Two lines in the data below mark the range: the one with "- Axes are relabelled" and the one with "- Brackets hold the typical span". Return both, along with every line between them, exactly.

-------- Source material --------

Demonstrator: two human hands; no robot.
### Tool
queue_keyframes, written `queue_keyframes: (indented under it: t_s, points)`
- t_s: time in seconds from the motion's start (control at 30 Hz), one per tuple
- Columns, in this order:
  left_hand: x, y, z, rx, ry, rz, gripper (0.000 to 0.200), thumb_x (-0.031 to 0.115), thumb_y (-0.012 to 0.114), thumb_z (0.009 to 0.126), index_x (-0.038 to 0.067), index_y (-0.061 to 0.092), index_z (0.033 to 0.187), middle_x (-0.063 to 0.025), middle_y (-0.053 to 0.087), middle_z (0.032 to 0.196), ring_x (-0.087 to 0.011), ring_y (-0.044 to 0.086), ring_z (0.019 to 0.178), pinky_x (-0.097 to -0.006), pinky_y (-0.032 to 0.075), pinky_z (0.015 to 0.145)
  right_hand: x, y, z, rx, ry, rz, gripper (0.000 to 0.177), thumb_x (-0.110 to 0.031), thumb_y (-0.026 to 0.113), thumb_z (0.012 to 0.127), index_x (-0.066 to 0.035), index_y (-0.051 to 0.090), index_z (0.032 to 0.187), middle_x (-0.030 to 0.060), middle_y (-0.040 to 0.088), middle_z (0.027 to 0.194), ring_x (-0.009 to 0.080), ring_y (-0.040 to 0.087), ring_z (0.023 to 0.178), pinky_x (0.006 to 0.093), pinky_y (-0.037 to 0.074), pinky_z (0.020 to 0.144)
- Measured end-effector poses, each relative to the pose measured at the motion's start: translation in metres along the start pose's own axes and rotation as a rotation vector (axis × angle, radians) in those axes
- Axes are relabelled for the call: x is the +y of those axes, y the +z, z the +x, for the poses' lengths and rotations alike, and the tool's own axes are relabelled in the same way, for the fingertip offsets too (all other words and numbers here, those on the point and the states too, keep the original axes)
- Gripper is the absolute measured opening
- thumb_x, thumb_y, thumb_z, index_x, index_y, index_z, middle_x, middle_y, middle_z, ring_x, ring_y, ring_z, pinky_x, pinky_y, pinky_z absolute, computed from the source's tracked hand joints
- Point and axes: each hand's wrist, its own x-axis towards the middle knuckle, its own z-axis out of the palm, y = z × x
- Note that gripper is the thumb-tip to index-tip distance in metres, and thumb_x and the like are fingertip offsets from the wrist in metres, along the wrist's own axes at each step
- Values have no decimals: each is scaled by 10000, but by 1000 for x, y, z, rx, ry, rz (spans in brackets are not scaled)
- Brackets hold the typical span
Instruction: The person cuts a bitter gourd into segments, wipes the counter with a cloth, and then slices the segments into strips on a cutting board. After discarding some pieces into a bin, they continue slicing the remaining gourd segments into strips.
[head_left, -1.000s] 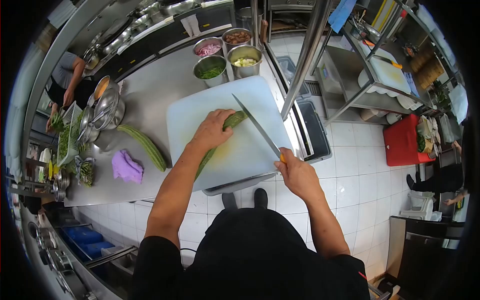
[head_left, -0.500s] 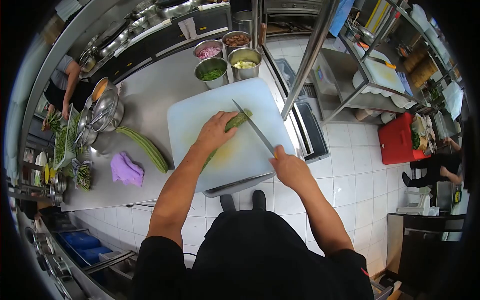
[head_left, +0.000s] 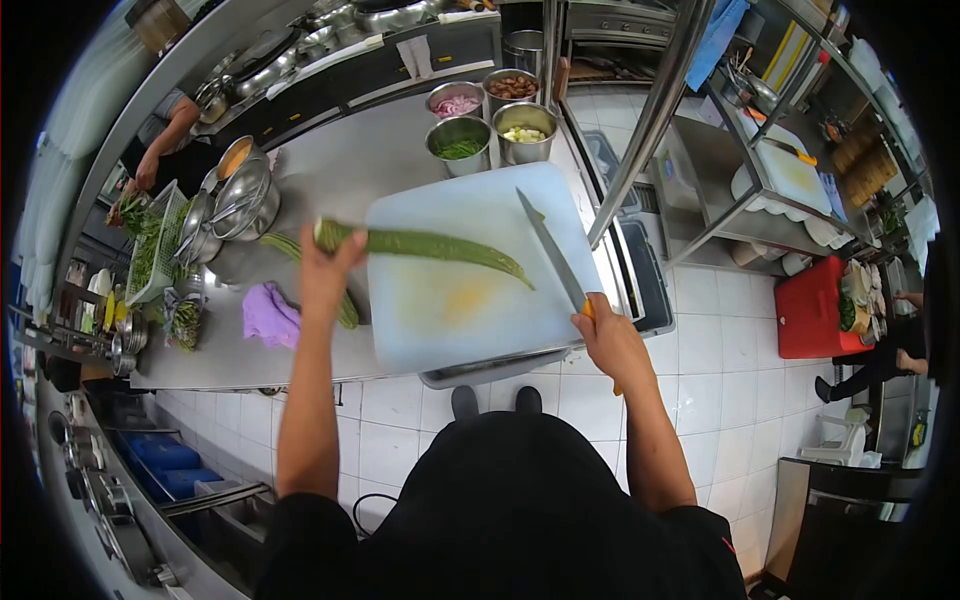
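My left hand [head_left: 325,268] grips the cut end of a long green ridged gourd [head_left: 430,247] and holds it lifted across the white cutting board [head_left: 470,300], its pointed tip toward the right. My right hand [head_left: 612,337] is shut on a knife with a yellow handle; the knife blade [head_left: 549,248] angles up over the board's right side, clear of the gourd. A second green gourd [head_left: 345,305] lies on the steel counter [head_left: 330,170] just left of the board, partly behind my left arm.
Several steel bowls [head_left: 460,140] of chopped ingredients stand behind the board. A purple cloth [head_left: 268,315], stacked metal bowls [head_left: 235,205] and a basket of greens [head_left: 150,245] lie to the left. Another person [head_left: 165,140] works at far left. A steel post [head_left: 650,110] rises on the right.
My left hand has lifted the gourd off the board and swung it left, holding it by its end. The knife has drawn back to the board's right side.
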Motion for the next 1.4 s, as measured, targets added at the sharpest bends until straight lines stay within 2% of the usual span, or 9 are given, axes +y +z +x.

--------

Reply to the task
- Axes are relabelled for the call: x is the +y of those axes, y the +z, z the +x, for the poses' lengths and rotations alike, and the tool's own axes are relabelled in the same way, for the fingertip offsets too (all other words and numbers here, those on the point and the states too, keep the original axes)
- Gripper is the absolute measured opening
- thumb_x, thumb_y, thumb_z, index_x, index_y, index_z, middle_x, middle_y, middle_z, ring_x, ring_y, ring_z, pinky_x, pinky_y, pinky_z absolute, computed from the source's tracked hand joints
- Point and axes: each hand's wrist, its own x-axis towards the middle knuckle, its own z-axis out of the palm, y = z × x
- Note that gripper is the thumb-tip to index-tip distance in metres, and thumb_x and the like are fingertip offsets from the wrist in metres, along the wrist's own axes at each step
- Values have no decimals: each is scaled by 10000, but by 1000 for x, y, z, rx, ry, rz (spans in brackets are not scaled)
- Brackets hold the typical span

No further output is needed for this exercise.